2 Responses to After Boom in Burma Flights, Seats Are Left Empty

  1. As long as Myanmar becomes a real democratic nation, investment will not increase that much. Who may want to put his or his money where there is no real law which can protect or guarantee the investment can melt down in one second? 2008 Nargis Constitution was never designed for democracy but just to calm down the anger of the people and to let the generals on thrones for many more years to come. Myanmar is just a lawless country now. Lawlessness is never democracy. Judicial system is almost non-existent. Is it what democracy is all about? No. Funding 500,000 soldiers for nothing. The soldiers are there waiting for order from Min Aung Hlaing to retake power. But they are now sleeping, eating and raping. Soldiers get paid for doing nothing for the country. Soldiers contribute nothing for us today. I mean they do nothing for us. Myanmar is not in a transitional period. Myanmar is in a deep deep scheme of military officers to retake power from this fake democratic government. The generals were never sincere to give up ruling power to the people. Believe me or not, they will never give it up. People around the world know it. If they know very well about Myanmar, why should they invest in Myanmar? The problem-makers are always the ones who came from military.
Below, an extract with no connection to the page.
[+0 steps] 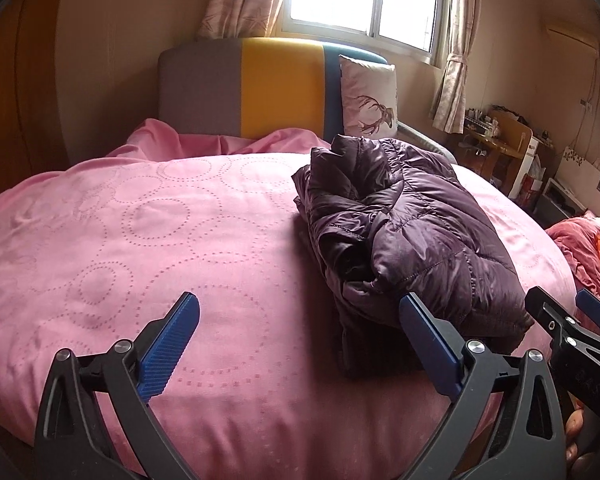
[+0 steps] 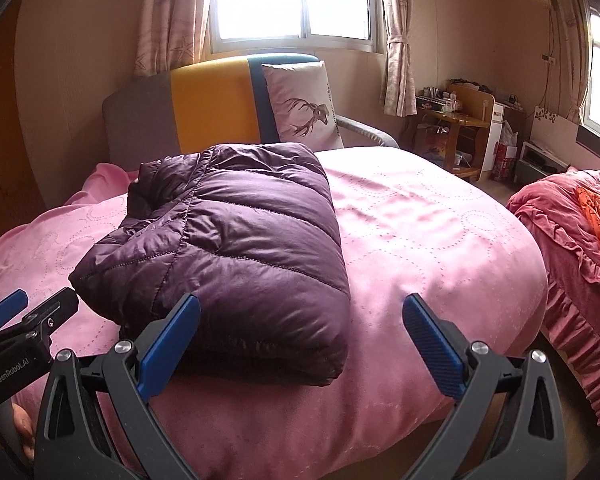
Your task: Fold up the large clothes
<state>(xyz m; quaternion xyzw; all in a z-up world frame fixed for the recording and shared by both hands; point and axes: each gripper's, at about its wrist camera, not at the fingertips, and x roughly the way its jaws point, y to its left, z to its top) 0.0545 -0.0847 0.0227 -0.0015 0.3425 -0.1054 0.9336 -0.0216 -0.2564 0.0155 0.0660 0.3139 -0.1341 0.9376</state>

  2. A country does not prevail rule of Law, it’s called lawless country.
    But Myanmar has the only to favour their cronies. Military has supreme power not civilian. Ex-military are ruling the country now, in future more ex-military will come to rule the country and will share more business interest. So any foreigner to make inveestment in Burma ( Myanmar ) must have link with their cronies alone. No chances for ordinary civilians.